Es ist diese eine Sekunde zwischen Kuss und Ohrfeige, als ihr das iPhone aus der Hand gleitet und zersplitternd über den Asphalt tanzt. Sie versucht mit den angeschlossenen Kopfhörern noch das Schlimmste zu verhindern, doch die Anziehung ist stärker. Viel stärker als sie zwischen uns beiden jemals war. Ich spüre noch ihre Hand auf meiner Wange, während sie vor mir kniet und flucht und fast schon heult, weil da mal eben 700 Euro in noch unbezahlten Raten zu Bruch gegangen sind. Ich sollte mich zu ihr knien, aber stattdessen stehe ich nur hier und bereue zumindest dieses Mal nichts
„Hilfst du mir?“
– „Was kann ich denn jetzt noch tun. Der Bildschirm ist hin.“
„Ich weiß ja, aber.“
– „Aber was?“
Irgendwann habe ich genug, so von oben herab zu ihr zu sprechen, greif ihr unter den Arm und helf ihr wieder hoch. „Es ist hin“, diagonistiziere ich ein weiteres Mal und mein dabei nicht nur das iPhone, greife mir noch einmal auf meine Wange, die immer noch die Wärme speichert, die ihre Berührung bei mir ausgelöst hat. „Ich sollte gehen“, sage ich und bewege mich trotzdem nicht; nicht, weil ich sie noch einmal küssen möchte, nicht weil ich noch einmal geohrfeigt werden möchte und auch nicht, weil ich mir wünsche, dass das iPhone beim nächsten Sturz voll und ganz zerbricht. Ich sollte gehen, weil hier nichts mehr zu holen ist. Eine Abfuhr ist eine Abfuhr ist eine Abfuhr. Nur ist es diesmal anders. Eine Ungewissheit in ungenießbaren Dosen, ein Stolpern ohne Ende und ein Heimweg mit Coldplay.
„Rauchen wir noch eine?“
– „Okay.“
„Hast du eine für mich?“
– „Immer doch.“
Es ist drei Uhr früh und es ist immer noch hell. Dieser Sommer ist verrückt, ich weiß und mit jedem einzelnen verwahrlosten Körper, der um diese Uhrzeit noch durch die Straßen zieht fühle ich mich wohler hier. Es ist keine Genusszigarette, dieses Ding, sondern vielmehr ein Abschied. Menschen sterben, Menschen küssen und ohrfeigen sich, Menschen schießen sich mit einer Pistole in den Mund, bis das Gehirn hinten herausplatzt. Wenn man es so sieht, kann ich ja froh sein, dass es nur eine Kussohrfeige ist, so ohne Liebe, ein Nimmerwiedersehen ohne Hoffnung, ein „Kontakt löschen?“ für Anfänger. Und hätte ich sie nicht geküsst, wäre ich träumend nach Hause gefahren, in meine Singlewohnung, die manchmal zu leer und manchmal leider auch zu voll ist und hätte mir vorgestellt, wie es wäre mit uns und wie sie küsst und mich berührt. Das wollte ich verhindern. Ich wollte es wissen und es hat ja schließlich auch geklappt.

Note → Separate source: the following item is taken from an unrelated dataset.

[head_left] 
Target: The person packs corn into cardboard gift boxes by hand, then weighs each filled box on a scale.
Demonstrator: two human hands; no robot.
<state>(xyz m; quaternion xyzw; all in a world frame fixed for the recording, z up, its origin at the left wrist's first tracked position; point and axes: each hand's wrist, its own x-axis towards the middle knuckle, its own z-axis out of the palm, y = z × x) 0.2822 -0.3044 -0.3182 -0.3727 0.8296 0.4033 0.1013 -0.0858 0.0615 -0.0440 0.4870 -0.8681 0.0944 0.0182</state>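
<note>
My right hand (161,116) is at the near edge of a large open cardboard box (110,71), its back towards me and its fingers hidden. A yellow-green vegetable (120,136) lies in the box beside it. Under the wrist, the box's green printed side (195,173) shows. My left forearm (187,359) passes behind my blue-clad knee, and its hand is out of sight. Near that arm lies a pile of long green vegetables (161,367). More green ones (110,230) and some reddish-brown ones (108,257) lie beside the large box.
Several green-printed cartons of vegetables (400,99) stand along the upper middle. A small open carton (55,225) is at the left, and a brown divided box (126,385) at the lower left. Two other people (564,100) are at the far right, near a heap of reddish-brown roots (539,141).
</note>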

Sie hätte auch einfach den Kopf wegziehen können, oder „Nein“ sagen, als sie meine Absichten erkennt, sie hätte den Kuss auch nicht erwidern können, aber stattdessen hat sie mich geohrfeigt. Deshalb auch diese kleine Genugtuung, die Sache mit ihrem Handy. Sie lässt den Kuss zu, und schenkt mir dann die Ohrfeige, die viel mehr sie verdient. Wenigstens bin ich jetzt nicht dieser Typ, der träumend nach Hause geht, sondern sie ist es. Sie überlegt jetzt nun, was es zu bedeuten hat, sie versucht mit ihrem zersprungenen Display noch Coldplay auf Spotify rauszusuchen, während ich eine motivierende Sommerplaylist starten kann, denn ich habe meinen Schritt gewagt. Ich schnippe die Zigarette weg, in Richtung Kanaldeckel, hüpfe von diesem übergroßen Blumentopf herunter. „Tschau“, sage ich und meine es nicht so. Ich werd mich nicht wieder melden, keine Sorge.